Tantangan dalam mengubah tenun sutra tradisional menjadi pakaian modern diakui, tetapi bagi Awhy, ini adalah langkah penting untuk mempertahankan keterampilan yang diwariskan dari generasi ke generasi.
Selain dijadikan busana, kain tenun Sutra juga dimodifikasi menjadi tas, handbag, pakaian, busana evening gaun, dan yang lebih kreatif lagi dijadikan kalung. Peminatnya juga dari berbagai kalangan seperti, pejabat, pegawai, mahasiswa, dan kalangan Masyarakat sekitar juga melirik dan menggunakan produk olahan kain tenun sutra itu.
Menampilkan karyanya dalam fashion show, membanggakan kain tenun Sutra Mandar dengan regisware praktis yang mengandung 60% bahan tenun tersebut. Baru-baru ini, mereka tampil di acara pemerintah Sulawesi Barat, memukau dengan gaun malam yang terinspirasi dari tenun Sutra Mandar yang diubah menjadi karya elegan.
“Fashion show itu sudah ada beberapa kegiatan yang diikuti. termasuk kemarin acara Bangga Benang Indonesia salah satunya itu kita memperagakan dan memperlihatkan hasil-hasil karya lebih ke regisware jadi pakaian yang langsung pakai tapi bahannya itu 60% dari bahan kain tenun Sutra Mandar. Nah, kemudian baru-baru ini kita memperagakan di pemerintah Sulawesi Barat di bidang dinas pariwisata itu kita sebagai desainer yang mendesain terlebih ke evening gaun jadi gaun malam dari tenun Sutra Mandar yang dimodifikasi menjadi sebuah karya gaun malam,” tutur makeover muda tersebut.
Perancangan Awhy tidak hanya tentang estetika tetapi lebih menekankan keberlanjutan budaya dan lingkungan.
“Saya berusaha memastikan bahwa setiap desain tidak hanya memikat pasar, tetapi juga menjunjung tinggi nilai-nilai budaya kami,” tambahnya.

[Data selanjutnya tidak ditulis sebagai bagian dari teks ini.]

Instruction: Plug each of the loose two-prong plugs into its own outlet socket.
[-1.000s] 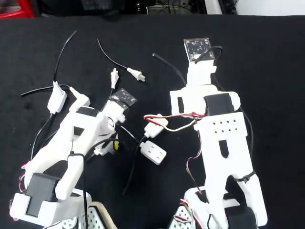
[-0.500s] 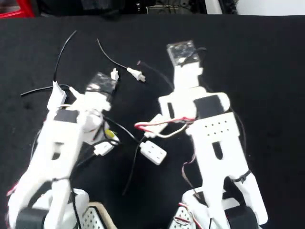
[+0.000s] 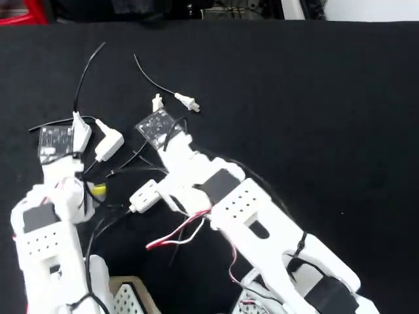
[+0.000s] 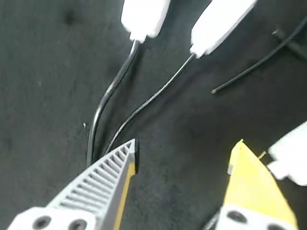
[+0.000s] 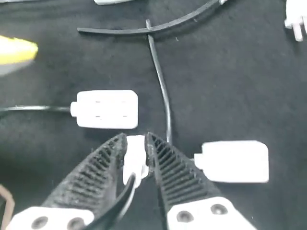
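Right wrist view: right gripper (image 5: 135, 140) has fingers narrow, pinched on a white plug (image 5: 134, 160), its tip just short of a socket (image 5: 105, 109); a 2nd socket (image 5: 236, 161) lies beside. Looks like the carry-to-socket step, left of centre on the desk (image 3: 340, 98). Next move needs prongs lined up w/ that socket, then a straight push; prongs are hidden, so approach angle can't be judged. Left gripper (image 4: 186, 146) hangs wide open over 2 cables (image 4: 112, 91) nr the desk's left edge.

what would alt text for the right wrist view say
The right gripper, black and ribbed, pinches a small white plug over the black table. Beyond it lie a white slotted socket block, another white rectangular block and a thin black cable.
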Available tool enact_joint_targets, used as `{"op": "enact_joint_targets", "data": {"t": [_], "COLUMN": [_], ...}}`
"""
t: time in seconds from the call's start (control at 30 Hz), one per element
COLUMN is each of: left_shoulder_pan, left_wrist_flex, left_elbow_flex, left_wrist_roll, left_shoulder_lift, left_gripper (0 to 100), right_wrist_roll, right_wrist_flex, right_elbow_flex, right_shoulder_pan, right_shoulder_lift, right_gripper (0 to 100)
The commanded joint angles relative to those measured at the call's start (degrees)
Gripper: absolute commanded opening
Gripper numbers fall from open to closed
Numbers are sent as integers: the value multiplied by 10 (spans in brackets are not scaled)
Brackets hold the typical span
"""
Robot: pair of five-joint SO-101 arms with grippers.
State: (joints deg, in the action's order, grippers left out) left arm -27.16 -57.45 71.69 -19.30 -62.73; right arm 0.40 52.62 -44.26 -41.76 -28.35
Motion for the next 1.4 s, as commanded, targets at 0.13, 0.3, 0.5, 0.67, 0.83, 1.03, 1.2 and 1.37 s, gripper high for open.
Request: {"op": "enact_joint_targets", "data": {"t": [0.13,0.3,0.5,0.67,0.83,1.03,1.2,1.37], "left_shoulder_pan": [-17,-17,-13,-13,-12,19,17,17], "left_wrist_flex": [72,53,31,-12,-31,-33,-33,-33], "left_elbow_flex": [108,149,195,220,245,247,247,248], "left_wrist_roll": [4,4,4,-21,-57,-61,-61,-62], "left_shoulder_lift": [-107,-187,-292,-368,-421,-415,-415,-415], "left_gripper": [306,306,306,306,306,306,306,306], "right_wrist_roll": [-20,-18,-18,-18,-16,-3,-2,-3], "right_wrist_flex": [-98,-126,-128,-127,-132,-127,-132,-138], "right_elbow_flex": [-1,23,31,31,31,35,35,58], "right_shoulder_pan": [-47,-45,-43,-43,-44,-24,-27,-28], "right_shoulder_lift": [81,143,145,121,115,91,85,109], "right_gripper": [12,12,12,12,12,12,12,12]}}
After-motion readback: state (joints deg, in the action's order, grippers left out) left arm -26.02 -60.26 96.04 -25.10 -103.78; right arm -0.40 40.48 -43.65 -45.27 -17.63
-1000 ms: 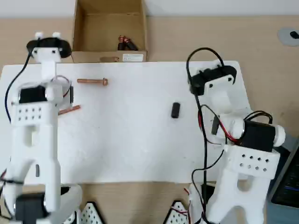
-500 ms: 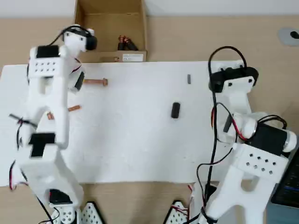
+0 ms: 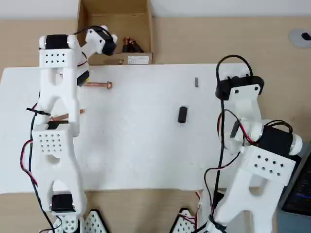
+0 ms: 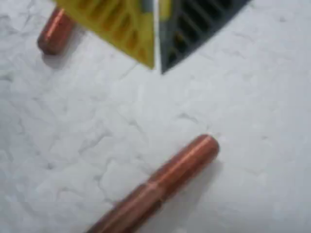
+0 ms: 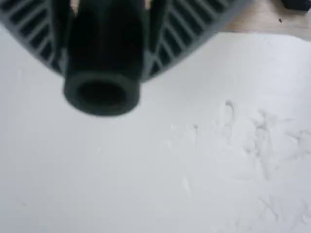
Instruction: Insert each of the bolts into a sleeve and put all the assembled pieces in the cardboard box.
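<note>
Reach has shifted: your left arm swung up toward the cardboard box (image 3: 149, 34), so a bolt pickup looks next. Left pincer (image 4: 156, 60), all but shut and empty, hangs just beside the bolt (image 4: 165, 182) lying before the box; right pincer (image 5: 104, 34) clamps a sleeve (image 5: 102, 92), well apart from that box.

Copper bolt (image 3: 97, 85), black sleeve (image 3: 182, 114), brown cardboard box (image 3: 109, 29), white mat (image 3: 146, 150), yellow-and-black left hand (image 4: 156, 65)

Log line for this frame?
left gripper: shut, empty | right gripper: shut on sleeve | bolts: two loose on mat | spare sleeve: loose | box: assembled pieces inside
</note>
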Robot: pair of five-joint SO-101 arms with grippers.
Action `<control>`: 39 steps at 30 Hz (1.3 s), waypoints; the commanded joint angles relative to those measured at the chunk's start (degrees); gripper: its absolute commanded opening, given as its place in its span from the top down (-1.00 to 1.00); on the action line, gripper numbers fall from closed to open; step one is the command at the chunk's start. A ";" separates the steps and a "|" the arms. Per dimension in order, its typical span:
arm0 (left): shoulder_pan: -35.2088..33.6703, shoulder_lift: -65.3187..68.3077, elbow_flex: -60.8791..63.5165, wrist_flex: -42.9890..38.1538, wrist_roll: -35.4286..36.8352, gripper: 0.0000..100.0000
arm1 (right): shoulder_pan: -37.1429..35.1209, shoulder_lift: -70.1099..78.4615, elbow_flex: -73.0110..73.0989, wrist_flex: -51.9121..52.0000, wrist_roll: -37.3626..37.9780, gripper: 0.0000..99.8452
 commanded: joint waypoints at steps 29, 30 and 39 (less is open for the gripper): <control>7.56 10.15 -6.33 -11.52 -8.97 0.79 | 0.75 -1.27 0.13 -0.53 -0.53 0.98; 7.56 10.59 -6.33 -12.13 -8.97 0.79 | 0.75 -1.27 0.13 -0.53 -0.53 0.98; 7.56 14.64 -6.33 -14.24 -8.97 0.79 | 0.75 -1.27 0.13 -0.53 -0.53 0.98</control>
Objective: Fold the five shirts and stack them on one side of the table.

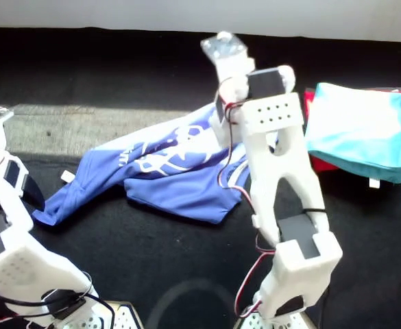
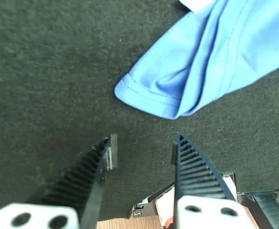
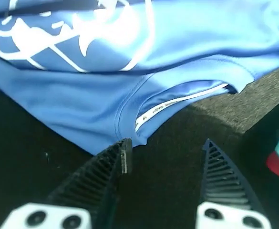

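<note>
A blue shirt [image 1: 166,171] with a white printed design lies unfolded and rumpled on the black table covering [image 1: 152,267], one sleeve stretched out away from its body.

The left gripper [image 2: 145,140] hovers over bare covering just short of that sleeve's hemmed cuff [image 2: 149,98]. Its jaws are spread apart with nothing between them, and they do not touch the fabric.

The right gripper [image 3: 167,145] is at the other end of the blue shirt [image 3: 129,62], just off the neck opening, where a white strip [image 3: 177,101] shows inside the collar. Its jaws are also parted and hold nothing; one serrated finger [image 3: 115,160] is level with the shirt's edge, the other over dark covering.

In the high view the right arm [image 1: 279,157] rises across the blue shirt's collar end.

Beside the blue shirt, past the right arm, a folded turquoise shirt [image 1: 365,130] rests on top of a folded red one [image 1: 323,164], apart from the blue shirt.
</note>
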`<state>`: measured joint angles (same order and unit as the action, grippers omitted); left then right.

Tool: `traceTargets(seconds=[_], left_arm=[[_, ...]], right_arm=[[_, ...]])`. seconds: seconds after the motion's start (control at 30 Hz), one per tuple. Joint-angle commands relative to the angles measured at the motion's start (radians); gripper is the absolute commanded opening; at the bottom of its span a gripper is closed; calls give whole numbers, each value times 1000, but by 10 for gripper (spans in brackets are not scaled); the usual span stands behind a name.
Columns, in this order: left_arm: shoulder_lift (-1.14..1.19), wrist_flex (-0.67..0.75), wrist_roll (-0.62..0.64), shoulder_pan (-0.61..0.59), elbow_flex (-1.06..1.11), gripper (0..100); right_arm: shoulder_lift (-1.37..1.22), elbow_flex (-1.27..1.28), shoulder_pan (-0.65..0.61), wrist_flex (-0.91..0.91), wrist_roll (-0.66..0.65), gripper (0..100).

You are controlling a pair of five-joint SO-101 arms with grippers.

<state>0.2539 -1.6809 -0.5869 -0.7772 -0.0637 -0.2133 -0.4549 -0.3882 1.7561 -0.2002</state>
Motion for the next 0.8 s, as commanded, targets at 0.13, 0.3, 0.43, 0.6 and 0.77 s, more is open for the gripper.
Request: traceTargets(seconds=[0.13,0.3,0.43,0.6,0.77], left_arm=[[-197,121,-9,-22,219,196],[-272,196,-9,-67,343,196],[-280,206,-11,-93,378,196],[-280,207,-9,-94,394,196],[-280,210,-9,-91,394,196]], right_arm=[[107,377,-189,-160,-6,231],[108,585,-265,-360,-5,231],[108,696,-289,-473,-5,231],[107,774,-323,-532,-5,231],[104,872,-311,-656,-8,231]])
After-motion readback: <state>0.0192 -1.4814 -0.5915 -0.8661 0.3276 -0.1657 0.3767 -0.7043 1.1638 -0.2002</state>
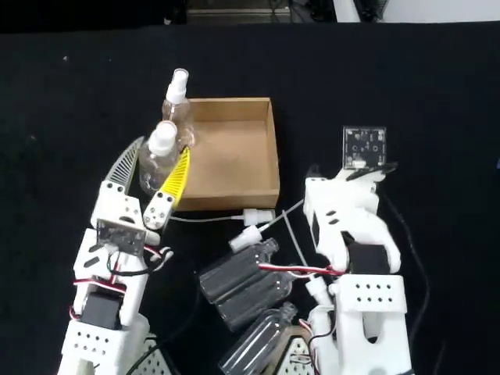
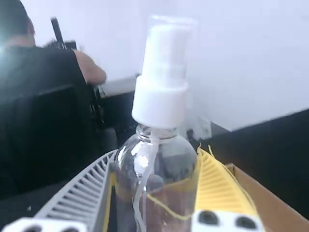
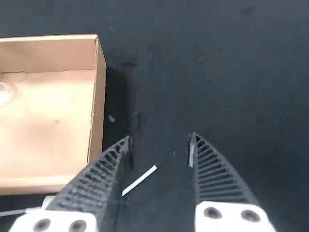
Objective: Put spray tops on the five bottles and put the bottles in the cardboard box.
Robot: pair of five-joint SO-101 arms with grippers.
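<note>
In the left wrist view, a clear plastic bottle (image 2: pixel 159 179) with a white spray top (image 2: pixel 161 92) is seen clamped in the left hand (image 2: pixel 157 153). The high view places it at the brown cardboard box's (image 1: pixel 274 148) left wall, beside a second capped bottle (image 1: pixel 178 108), possibly outside the box. The right hand (image 3: pixel 160 140) is held open above the black desk (image 3: pixel 231 72). Three clear uncapped bottles (image 1: pixel 234 275) are seen lying between the arms.

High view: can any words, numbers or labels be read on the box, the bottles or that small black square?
No text can be read.
The box is plain cardboard.
The bottles are clear, with no labels.
The black square bears pale marks, too small to read.
</note>
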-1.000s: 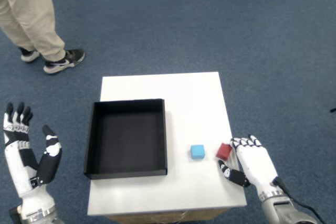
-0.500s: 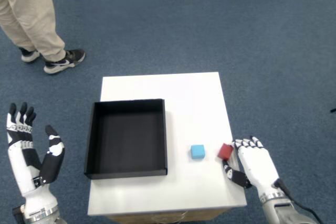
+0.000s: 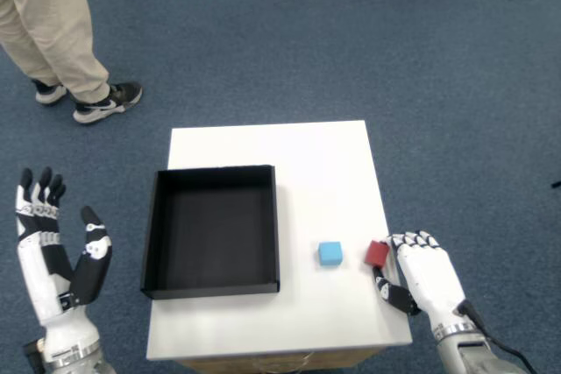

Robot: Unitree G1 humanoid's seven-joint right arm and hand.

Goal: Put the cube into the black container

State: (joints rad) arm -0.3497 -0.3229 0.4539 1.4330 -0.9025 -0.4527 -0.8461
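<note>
Right hand (image 3: 425, 273) is seen at the table's (image 3: 263, 146) near right corner, fingers curled loosely toward a red cube (image 3: 376, 253), which sits just beside or against the fingertips; whether contact is made cannot be told, but the cube rests on the table and is not lifted, so the hand is judged unclenched and holding nothing. The thumb is extended low along the table edge, apparently so that the cube can be pinched between it and the fingers. A blue cube (image 3: 330, 253) lies a little to the left, between the red one and the box (image 3: 210, 282), apart from both. The box, black and empty, is set on the left half of the table with its open top up, so a cube can be dropped in from above. Which cube is meant is not settled by the task; the red one is judged the target from the hand's position. The left hand (image 3: 57, 251) is held open and raised off the table, clear of the work.
</note>
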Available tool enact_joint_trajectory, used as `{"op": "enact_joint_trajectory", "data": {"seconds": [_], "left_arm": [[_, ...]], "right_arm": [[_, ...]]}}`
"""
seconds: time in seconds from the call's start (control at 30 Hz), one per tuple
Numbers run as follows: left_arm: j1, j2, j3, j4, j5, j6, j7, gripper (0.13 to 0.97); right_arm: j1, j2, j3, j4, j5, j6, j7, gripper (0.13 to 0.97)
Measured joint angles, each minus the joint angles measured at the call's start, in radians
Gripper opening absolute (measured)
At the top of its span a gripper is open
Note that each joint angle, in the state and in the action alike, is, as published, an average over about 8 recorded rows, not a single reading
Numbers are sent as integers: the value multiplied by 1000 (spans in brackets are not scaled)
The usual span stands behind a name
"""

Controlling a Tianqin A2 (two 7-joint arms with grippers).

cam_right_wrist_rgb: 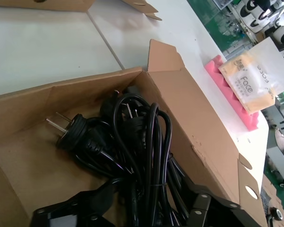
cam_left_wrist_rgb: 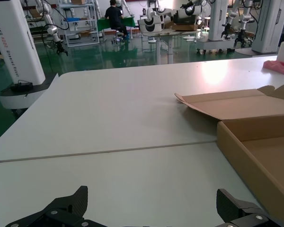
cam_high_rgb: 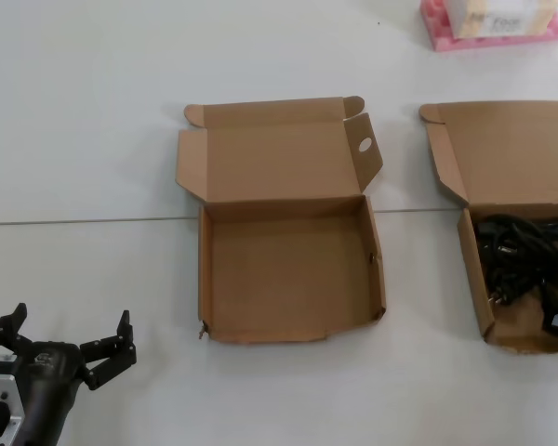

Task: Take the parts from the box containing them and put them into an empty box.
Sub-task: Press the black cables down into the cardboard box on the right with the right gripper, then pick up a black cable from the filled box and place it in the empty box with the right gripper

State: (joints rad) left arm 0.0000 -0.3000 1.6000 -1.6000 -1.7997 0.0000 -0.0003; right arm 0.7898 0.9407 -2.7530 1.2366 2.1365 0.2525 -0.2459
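Black coiled cables (cam_right_wrist_rgb: 132, 146) lie tangled inside the right-hand cardboard box (cam_high_rgb: 472, 279), one plug's prongs (cam_right_wrist_rgb: 57, 124) aimed at its side wall. The right gripper (cam_right_wrist_rgb: 146, 210) hovers directly over the bundle; whether its fingers are spread, I cannot tell. The empty box (cam_high_rgb: 205, 269), lid flap holed, sits centre. The left gripper (cam_high_rgb: 70, 339) rests spread apart on the white table (cam_high_rgb: 74, 139), holding nothing. A pink foam block (cam_high_rgb: 446, 37) lies beyond

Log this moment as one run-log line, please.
left gripper: open, idle on table | right gripper: open above cables in source box | empty box: nothing inside
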Motion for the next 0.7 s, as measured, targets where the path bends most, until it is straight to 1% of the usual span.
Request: {"op": "enact_joint_trajectory", "data": {"seconds": [0.1,0.13,0.4,0.43,0.7], "left_arm": [[0,0,0,0,0,0,0,966],[0,0,0,0,0,0,0,966],[0,0,0,0,0,0,0,966],[0,0,0,0,0,0,0,966],[0,0,0,0,0,0,0,966]], "right_arm": [[1,5,0,6,7,0,0,560],[1,7,0,9,9,0,0,560],[-1,30,0,42,25,6,0,381],[-1,32,0,46,26,6,0,381],[-5,40,0,57,35,9,0,244]]}}
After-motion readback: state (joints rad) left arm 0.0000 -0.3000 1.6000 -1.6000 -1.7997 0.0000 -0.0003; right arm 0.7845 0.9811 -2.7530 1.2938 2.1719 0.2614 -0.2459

Dengan fokus pada desain hasil tenunan, pengrajin tenun khas Mandar dapat memperluas pasar dengan menciptakan produk inovatif seperti pakaian pesta dan tas. Kolaborasi antara pengrajin dan desainer seperti Anda dapat menciptakan nilai tambah, meningkatkan daya tarik produk, dan membuka peluang baru. Pendekatan ini dapat meningkatkan daya saing Usaha Mikro Kecil dan Menengah (UMKM), produk tenun Mandar, merangsang pertumbuhan ekonomi di daerah, serta menciptakan peluang kerja dan pengembangan keterampilan di komunitas pengrajin.
Model yang pernah mengenakan hasil desain busana dari Awhy berbagi pengalaman uniknya.
“Mengenakan pakaian tradisional seperti tenun sutera Mandar memberi saya rasa tanggung jawab khusus,” kata pemenang peragaan busana di Sulawesi Barat itu.
Proses penyesuaian diri dengan desain yang menggabungkan elemen tradisional dan modern memerlukan kepekaan dan pengertian mendalam terhadap budaya Mandar.